# Starter jaws for chuck



## marcros (19 Dec 2014)

I am about to buy a first chuck for my lathe. The axminster k100 is on offer and it seems to get good reviews. I want to turn a few lidded boxes (probably 2 1/2" diameter), some small stuff like box feet, pens and maybe some small bowls- 6" diameter max. Can anybody suggest the most suitable jaws for these tasks and/or general usefulness? I appreciate that some if the things I mentioned may be turner between centres or using a pen mandrel. 

The alternative is to wait for the rutlands chuck to be on offer next- I am in no hurry and ideally would prefer that somebody would tell me what I should do rather than sit on the fence!


----------



## Random Orbital Bob (19 Dec 2014)

A generally useful "all purpose" set of jaws is the 2" set. They're good for bowls in either compression or expansion mode, good for tenons on the base and lids of boxes. Not so much for pens as they generally have specialist mandrels and morse tapers that will be designed for your spindle so a chuck usually not necessary.

The Rutlands Dakota 3 or 4" models are generally around the £65 mark all the time and are well worth the money.


----------



## marcros (19 Dec 2014)

The rutlands one is 90 at the moment, no doubt it will come down a bit. 

Price being pretty equal at present, is there any quality difference between the Dakota and the axi clubmans?


----------



## Random Orbital Bob (19 Dec 2014)

I've not used the clubmans but I have got a Rutlands chuck and a supanova 2 and the SN2 is obviously the more expensive of the two. It is better made, better machined with less run out than the Dakota. None of these little differences really affect the performance of the Dakota but it's just not as slick as the SN2, not as good quality in general. I'm willing to bet the clubman range is similar ie like the SN2. I've looked at them in store many times and handled them and they seem really well made to me. But...all the Axy range do seem expensive. The jaws seem expensive too and that's why I didn't plump for them in the first place. Also one of the reasons apart from price that attracted me to the Rutlands chucks was the jaw compatibility with the SN2.

It might be worth having a look at the RP2000 if the spindle fits your lathe. Its very compact at only 62mm and is very good value as are the jaws. I even wonder if its actually the same chaiwanese factory that makes these and the Dakota's???. Not sure about that. I've not got one but have promised myself one when a lot of small projects come up in the future because the smaller diameter means less stress on the lathe bearings, easier access to the chuck end of a workpiece and lower likelihood of leaving large quantities of knuckle bouncing around your workshop floor!

Here it is

http://www.recordpower.co.uk/product/co ... .VJSF5TpAA


----------



## marcros (19 Dec 2014)

Thanks bob.


----------



## marcros (19 Dec 2014)

The lathe was threaded originally at 3/4"bsp I think. The previous owner had an adaptor made which I would think is 1"x 8tpi. I need to check before I order anything but he did have a supernova chuck I think which would mean that it is at least something common. 

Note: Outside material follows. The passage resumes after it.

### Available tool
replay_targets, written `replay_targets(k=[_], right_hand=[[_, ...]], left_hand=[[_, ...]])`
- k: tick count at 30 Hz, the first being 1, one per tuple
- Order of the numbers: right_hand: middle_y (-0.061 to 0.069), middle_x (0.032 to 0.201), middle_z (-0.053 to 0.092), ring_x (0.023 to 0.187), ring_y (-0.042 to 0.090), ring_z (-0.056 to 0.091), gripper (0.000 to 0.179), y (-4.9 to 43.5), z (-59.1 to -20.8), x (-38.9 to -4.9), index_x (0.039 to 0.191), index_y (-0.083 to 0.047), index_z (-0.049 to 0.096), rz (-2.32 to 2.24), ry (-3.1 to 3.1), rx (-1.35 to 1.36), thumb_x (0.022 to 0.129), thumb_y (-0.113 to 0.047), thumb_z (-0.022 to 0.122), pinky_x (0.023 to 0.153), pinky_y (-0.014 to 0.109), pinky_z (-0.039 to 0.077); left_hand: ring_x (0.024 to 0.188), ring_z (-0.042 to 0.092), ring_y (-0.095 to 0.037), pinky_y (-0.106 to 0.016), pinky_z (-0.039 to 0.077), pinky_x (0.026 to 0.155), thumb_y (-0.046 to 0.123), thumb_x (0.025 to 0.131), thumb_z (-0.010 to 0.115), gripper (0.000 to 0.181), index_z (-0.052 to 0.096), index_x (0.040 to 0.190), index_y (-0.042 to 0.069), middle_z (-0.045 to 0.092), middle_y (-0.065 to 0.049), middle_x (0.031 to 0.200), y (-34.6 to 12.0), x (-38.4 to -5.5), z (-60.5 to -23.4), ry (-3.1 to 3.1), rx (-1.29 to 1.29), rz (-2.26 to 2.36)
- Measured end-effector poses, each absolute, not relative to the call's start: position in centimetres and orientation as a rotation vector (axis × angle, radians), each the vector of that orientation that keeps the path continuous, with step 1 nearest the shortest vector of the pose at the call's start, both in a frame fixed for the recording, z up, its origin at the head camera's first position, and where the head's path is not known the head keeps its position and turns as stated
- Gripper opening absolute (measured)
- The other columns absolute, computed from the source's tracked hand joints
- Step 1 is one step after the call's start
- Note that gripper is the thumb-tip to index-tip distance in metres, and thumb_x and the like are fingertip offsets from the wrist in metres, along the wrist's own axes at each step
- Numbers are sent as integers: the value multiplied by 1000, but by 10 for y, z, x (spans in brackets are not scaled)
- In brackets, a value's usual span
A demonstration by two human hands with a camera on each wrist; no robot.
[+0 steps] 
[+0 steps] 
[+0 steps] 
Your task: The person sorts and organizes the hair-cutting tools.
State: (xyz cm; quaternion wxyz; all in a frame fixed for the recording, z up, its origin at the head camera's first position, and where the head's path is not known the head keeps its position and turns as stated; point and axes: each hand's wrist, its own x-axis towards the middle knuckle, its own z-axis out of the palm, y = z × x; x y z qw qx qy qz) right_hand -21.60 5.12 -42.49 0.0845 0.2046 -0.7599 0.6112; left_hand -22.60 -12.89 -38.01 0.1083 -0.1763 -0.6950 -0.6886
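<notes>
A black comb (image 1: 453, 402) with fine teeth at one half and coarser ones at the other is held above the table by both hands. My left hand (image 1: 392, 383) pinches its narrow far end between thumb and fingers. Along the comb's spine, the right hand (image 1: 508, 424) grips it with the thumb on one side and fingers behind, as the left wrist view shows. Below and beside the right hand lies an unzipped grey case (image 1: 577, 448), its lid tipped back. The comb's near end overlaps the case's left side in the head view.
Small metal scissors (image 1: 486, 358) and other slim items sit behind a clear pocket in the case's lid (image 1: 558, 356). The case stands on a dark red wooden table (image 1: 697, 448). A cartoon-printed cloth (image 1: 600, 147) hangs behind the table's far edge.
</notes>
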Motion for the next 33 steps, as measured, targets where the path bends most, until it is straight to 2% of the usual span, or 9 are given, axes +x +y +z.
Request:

I like the look of the record. To be honest I would rather buy something that is good for small things and not suited to big stuff than have something that is a compromise for everything. I will probably go for the record.


----------



## Random Orbital Bob (19 Dec 2014)

Ooh good man....let me know how you get on with it because I rather fancy one myself....you know....any excuse


----------



## NickWelford (19 Dec 2014)

You can turn the smallest item on a very big lathe. You can't always turn a big item on a small lathe. Most people eventually want to turn something sizeable or out of true.


----------



## marcros (19 Dec 2014)

True but when I come to turn bigger items another chuck is just one of many items I may need. The swing over beds is 4 1/2" I think (ie 9" diameter). The lathe will turn outbound but I don't have the toolrests for that so will likely be looking at an upgraded lathe. The thread on the record is common so I would hope that I will only loose 30 quid if I sell it on in a year or two.


----------



## Ghengis (19 Dec 2014)

I got one of these with my lathe, second hand and not having experienced anything better find it does everything i need
http://www.toolpost.co.uk/pages/Chucks_ ... del_t.html


----------



## CHJ (19 Dec 2014)

Personally I would say any chuck you get supplied with a set of auxiliary jaws that give you something in the region of a 50mm socket/42mm spigot would suit your needs.

I have basically 100mm diameter chucks for the bulk of my work but the most commonly used auxiliary jaws are those supplied for an 80mm chuck. (axminster brand all accessory jaws fit 80-100-120mm chucks)
Stems from when my first lathe fitted with a nova chuck had auxiliary jaws with this size.

Nothing wrong with a K100 fitted with C jaws, the socket/spigot sizes may be nearer 60mm can't remember exactly and they are some distance away at the moment so can't check. But the 80mm versions will fit the same chuck if needed.


----------



## Woodmonkey (19 Dec 2014)

I had a nova g3 for my first chuck & it's still going strong, if you can stretch your budget they do a package with three set's of jaws, very good value. They do one with interchangeable inserts to fit various lathes.
http://scosarg.com/record-nova-g3-chuck ... Aj0X8P8HAQ


----------



## Robbo3 (20 Dec 2014)

What lathe?

If your spindle nose is 3/4" then it most likely to be 3/4"x16 UNF. 
BSP stands for British Standard Pipe & I doubt very much you would find that thread on a lathe Unless it's been butchered for some reason. Even if it has, you would have to use a thread adaptor to use any modern chuck.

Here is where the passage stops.